All about food

All about food

Friday, June 5, 2015

Ayam Penyet

Ayam Penyet is one of my favourite 'one-plate-meal' which I couldn't resist if I come across in any food-stalls whenever we are eating out.  The tasty and crispy fried 'smashed' chicken served with some green leafy vegetables and the 'dying for' chilli spices, which is known as sambal is one dish which is deliciously YUMMY!

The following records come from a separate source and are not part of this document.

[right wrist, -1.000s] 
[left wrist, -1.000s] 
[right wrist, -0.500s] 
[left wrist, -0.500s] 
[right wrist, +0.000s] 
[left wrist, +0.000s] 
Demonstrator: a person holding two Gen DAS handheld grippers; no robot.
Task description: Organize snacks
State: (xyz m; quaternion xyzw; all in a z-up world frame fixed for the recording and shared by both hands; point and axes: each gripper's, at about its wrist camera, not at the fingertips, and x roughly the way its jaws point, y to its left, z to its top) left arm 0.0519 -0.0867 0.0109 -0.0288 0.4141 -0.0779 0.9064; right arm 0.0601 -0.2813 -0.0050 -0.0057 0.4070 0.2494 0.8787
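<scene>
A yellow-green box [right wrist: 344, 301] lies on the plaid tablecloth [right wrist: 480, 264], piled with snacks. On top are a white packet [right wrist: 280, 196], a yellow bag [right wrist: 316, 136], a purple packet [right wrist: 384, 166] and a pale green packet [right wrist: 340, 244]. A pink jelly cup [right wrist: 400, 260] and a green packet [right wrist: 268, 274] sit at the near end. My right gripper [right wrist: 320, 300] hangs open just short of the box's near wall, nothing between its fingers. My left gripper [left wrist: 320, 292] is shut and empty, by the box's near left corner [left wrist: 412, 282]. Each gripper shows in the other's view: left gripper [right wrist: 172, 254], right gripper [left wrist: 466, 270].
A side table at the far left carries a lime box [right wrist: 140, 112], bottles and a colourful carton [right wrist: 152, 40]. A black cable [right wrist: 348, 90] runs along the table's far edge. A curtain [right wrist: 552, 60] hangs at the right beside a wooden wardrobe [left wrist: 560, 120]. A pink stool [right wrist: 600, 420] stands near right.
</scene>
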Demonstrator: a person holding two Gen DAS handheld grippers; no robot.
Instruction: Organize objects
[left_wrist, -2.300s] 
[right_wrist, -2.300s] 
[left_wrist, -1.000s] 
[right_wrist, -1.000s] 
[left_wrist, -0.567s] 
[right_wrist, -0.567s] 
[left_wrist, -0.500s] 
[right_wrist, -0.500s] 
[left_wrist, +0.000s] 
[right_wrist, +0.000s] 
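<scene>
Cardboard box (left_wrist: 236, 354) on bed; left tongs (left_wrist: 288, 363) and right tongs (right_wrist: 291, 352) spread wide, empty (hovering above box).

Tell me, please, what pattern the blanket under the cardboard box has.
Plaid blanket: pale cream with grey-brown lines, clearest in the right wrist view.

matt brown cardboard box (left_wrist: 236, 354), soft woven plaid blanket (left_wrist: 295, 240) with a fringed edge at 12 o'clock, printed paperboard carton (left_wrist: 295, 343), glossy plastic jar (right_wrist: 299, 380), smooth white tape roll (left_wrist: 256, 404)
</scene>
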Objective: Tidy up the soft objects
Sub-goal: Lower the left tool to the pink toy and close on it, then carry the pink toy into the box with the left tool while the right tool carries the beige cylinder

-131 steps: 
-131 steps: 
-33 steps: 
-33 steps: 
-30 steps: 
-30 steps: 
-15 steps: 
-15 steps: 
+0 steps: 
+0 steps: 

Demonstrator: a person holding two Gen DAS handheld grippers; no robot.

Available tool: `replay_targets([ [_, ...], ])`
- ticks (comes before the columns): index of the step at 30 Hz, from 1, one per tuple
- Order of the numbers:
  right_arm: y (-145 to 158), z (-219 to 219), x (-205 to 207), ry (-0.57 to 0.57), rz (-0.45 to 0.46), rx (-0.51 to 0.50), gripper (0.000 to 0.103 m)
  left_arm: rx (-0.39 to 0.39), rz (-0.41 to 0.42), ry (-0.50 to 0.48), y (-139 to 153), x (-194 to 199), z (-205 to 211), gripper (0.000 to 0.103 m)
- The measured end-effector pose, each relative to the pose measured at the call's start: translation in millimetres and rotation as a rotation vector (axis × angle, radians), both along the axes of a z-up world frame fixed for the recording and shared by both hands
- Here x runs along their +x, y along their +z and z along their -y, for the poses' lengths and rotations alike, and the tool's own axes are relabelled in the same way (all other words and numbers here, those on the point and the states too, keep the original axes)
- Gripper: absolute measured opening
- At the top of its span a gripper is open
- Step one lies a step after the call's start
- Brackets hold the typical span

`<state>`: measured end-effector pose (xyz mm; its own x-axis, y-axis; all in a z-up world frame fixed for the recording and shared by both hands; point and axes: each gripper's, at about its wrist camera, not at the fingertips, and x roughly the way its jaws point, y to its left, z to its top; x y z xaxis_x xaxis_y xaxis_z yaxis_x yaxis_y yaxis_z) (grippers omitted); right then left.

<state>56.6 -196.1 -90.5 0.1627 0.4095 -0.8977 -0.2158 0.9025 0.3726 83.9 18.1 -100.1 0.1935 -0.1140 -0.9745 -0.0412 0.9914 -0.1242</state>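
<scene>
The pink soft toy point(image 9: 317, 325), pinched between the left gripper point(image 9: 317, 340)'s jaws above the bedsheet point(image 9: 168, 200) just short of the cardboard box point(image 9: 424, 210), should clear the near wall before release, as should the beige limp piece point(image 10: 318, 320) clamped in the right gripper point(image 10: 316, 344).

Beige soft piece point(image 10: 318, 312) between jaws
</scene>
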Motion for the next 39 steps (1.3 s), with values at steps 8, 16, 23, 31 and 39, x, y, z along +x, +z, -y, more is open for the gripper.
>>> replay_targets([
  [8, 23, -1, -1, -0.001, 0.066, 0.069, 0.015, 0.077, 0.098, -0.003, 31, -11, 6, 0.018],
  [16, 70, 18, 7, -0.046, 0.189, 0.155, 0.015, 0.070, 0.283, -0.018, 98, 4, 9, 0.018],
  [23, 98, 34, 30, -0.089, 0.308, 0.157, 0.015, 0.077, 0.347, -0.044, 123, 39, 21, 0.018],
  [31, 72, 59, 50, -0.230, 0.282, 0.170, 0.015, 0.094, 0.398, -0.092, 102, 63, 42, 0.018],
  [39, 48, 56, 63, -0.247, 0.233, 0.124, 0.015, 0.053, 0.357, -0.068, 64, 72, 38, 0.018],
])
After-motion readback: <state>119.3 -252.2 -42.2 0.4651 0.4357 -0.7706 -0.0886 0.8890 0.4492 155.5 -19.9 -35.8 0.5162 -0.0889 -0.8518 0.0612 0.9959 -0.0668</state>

Recently, I try a hand on this simple recipe by Sifu Kenneth Goh and the outcome of the dish is really superb!  It's my first try on the chicken and chilli spices (sambal) and it is a dish that I will continue to cook again and again, especially when I am craving for it. Here's the recipe to share with all.....

Ingredients:
2 whole chicken thigh with drumstick
Cooking oil (for deep frying)

Marinating ingredients:
5cm long lemongrass (white part)
5 shallots
5 cloves garlic
4 curry leaves
1 1/2 cm long galangal
1 fresh red chilli
1 tsp coriander powder
1 tsp tumeric powder

Ingredients for chilli paste (sambal):
4 chilli padi (add more if you prefer stronger heat)
2 red chilli
3 cloves garlic
1 cm belachan (toasted)
1 medium size tomato
1 1/2 tbsp cooking oil
Salt and sugar to taste
Juices from 2 limes (for cooking the chilli paste (sambal)
2-3 tbsp cooking oil (for frying the chilli paste)

Methods:

  1. Clean the chicken, boil in a pot with enough water to cover the chicken until 80% cooked, drain and put aside to let it cool.  
  2. Blend the marinating ingredients until fine and set aside.
  3. Place the chicken on a chopping board and using a pestle lightly smash the chicken, one piece at a time.
  4. Rub the blended marinating ingredients onto the chicken thoroughly and let it marinate for at least 1 hour, I prefer to marinate it longer so that the flavours will seeps through the chicken well.
  5. In a deep pot heat enough cooking oil for deep frying the marinated chicken pieces until golden brown and crispy.  Dish and drain.
  6. To prepare the chilli paste or sambal, blend all the ingredients until fine, except the lime juice, sugar and cooking oil.
  7. In a heated wok, add the cooking oil and fry the blended chilli paste ingredients until the colour darkens and the chilli paste thickens. Before off the heat stir in the lime juice and sugar until well mixed and give it a quick taste for correct seasoning.
  8. Dish up and serve with the fried chicken together with some fresh cucumber, tomato, blanched tapioca leaves and any other vegetables of your choice.
  9. A plate of freshly cooked hot rice goes well with this dish.